Video by Chisato Moritaka
- Released: October 18, 2023
- Recorded: December 5, 2021 (Matsudo) June 25, 2022 (Sapporo) March 28, 2022 (Haneda)
- Venue: Morino Hall 21, Matsudo, Chiba, Japan (tracks 1–16) Sapporo City Cultural Hall, Sapporo, Hokkaido, Japan (tracks 17–20) Zepp Haneda, Tokyo, Japan (Kono Machi Tour Special)
- Language: Japanese
- Label: Warner Music Japan
- Producer: Yukio Seto

Chisato Moritaka chronology
| Live Rock Alive Complete (2022) | Kono Machi Tour 2020–22 (2023) | Kondo wa More Better yo! 2023–24 (2024) |

Music video
- Official trailer on YouTube

= Kono Machi Tour 2020–22 =

Kono Machi Tour 2020–22 (「この街」TOUR 2020-22) is a live video by Japanese singer-songwriter Chisato Moritaka.
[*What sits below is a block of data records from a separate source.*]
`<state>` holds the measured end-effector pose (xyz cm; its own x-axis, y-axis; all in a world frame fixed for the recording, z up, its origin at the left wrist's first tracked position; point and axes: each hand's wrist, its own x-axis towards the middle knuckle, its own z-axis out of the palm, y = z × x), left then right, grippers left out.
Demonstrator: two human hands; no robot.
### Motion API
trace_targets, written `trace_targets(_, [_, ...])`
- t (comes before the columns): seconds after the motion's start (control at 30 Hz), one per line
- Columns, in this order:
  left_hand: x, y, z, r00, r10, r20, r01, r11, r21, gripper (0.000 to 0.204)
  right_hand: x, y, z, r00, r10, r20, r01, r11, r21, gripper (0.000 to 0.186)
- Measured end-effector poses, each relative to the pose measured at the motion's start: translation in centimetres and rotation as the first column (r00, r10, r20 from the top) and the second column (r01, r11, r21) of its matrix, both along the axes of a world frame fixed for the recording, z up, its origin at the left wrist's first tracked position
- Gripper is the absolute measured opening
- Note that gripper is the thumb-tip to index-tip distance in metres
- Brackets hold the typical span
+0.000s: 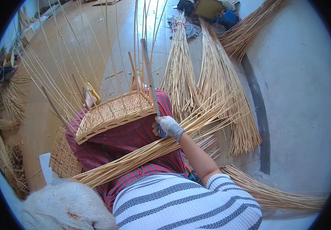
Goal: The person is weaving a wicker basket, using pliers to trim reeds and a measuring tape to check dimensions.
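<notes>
A shallow woven wicker basket (115, 111) rests on my knees, with tall thin stakes and thicker corner posts rising from it. My right hand (168, 125), in a pale glove, is closed round the blue case of a tape measure (154, 86). Its blade runs up along the corner post (148, 63) at the basket's right. Very close to the camera at lower left is my left hand (67, 205), in a whitish stained glove. Its fingers are not distinguishable. A bundle of pale rods (138, 157) lies across my lap, passing under my right forearm.
Tied bundles of wicker rods (211, 76) lie on the floor ahead and to the right. Another bundle (273, 189) is beside me at lower right. A woven panel (64, 153) leans by my left leg. Blue and olive containers (228, 18) stand at the back.
</notes>
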<state>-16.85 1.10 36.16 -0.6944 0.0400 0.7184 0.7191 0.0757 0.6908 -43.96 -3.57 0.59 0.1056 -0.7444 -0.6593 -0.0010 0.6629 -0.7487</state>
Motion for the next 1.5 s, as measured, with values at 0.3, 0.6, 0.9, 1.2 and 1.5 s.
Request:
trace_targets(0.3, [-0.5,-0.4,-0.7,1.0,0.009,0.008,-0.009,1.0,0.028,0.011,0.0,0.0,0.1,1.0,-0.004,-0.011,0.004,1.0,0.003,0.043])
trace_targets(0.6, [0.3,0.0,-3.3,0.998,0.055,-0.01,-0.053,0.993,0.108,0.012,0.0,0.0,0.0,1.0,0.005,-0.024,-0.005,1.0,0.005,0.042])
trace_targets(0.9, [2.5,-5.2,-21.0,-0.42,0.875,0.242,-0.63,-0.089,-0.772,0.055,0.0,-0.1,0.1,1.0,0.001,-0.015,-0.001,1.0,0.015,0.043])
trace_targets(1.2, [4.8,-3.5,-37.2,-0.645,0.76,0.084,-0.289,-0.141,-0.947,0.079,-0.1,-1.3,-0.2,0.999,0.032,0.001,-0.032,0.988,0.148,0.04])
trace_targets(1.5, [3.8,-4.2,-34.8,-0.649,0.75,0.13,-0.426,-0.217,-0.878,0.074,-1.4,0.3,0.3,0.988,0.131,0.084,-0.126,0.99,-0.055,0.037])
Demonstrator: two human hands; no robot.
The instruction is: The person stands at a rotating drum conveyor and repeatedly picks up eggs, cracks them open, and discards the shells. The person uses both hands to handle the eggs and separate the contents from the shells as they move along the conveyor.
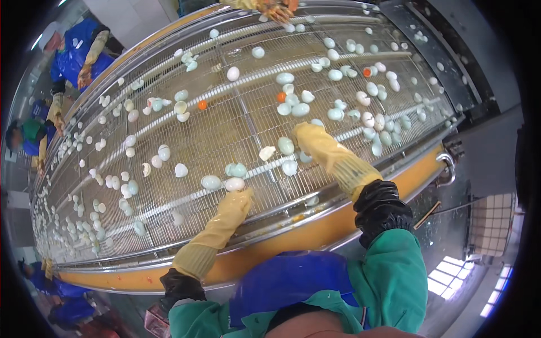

Recorded live at the Morino Hall 21 in Matsudo, Chiba on December 5, 2021, the video was released on October 18, 2023, by Warner Music Japan. It also includes four bonus tracks filmed live at the Sapporo City Cultural Hall in Sapporo, Hokkaido on June 25, 2022. The video is offered on Blu-ray and DVD formats; each with an audio CD version of the Morino Hall 21 concert and a 44-page booklet. A Murket Store exclusive box set includes a bonus Blu-ray/UHQCD set featuring Moritaka's concert at Zepp Haneda on March 28, 2022.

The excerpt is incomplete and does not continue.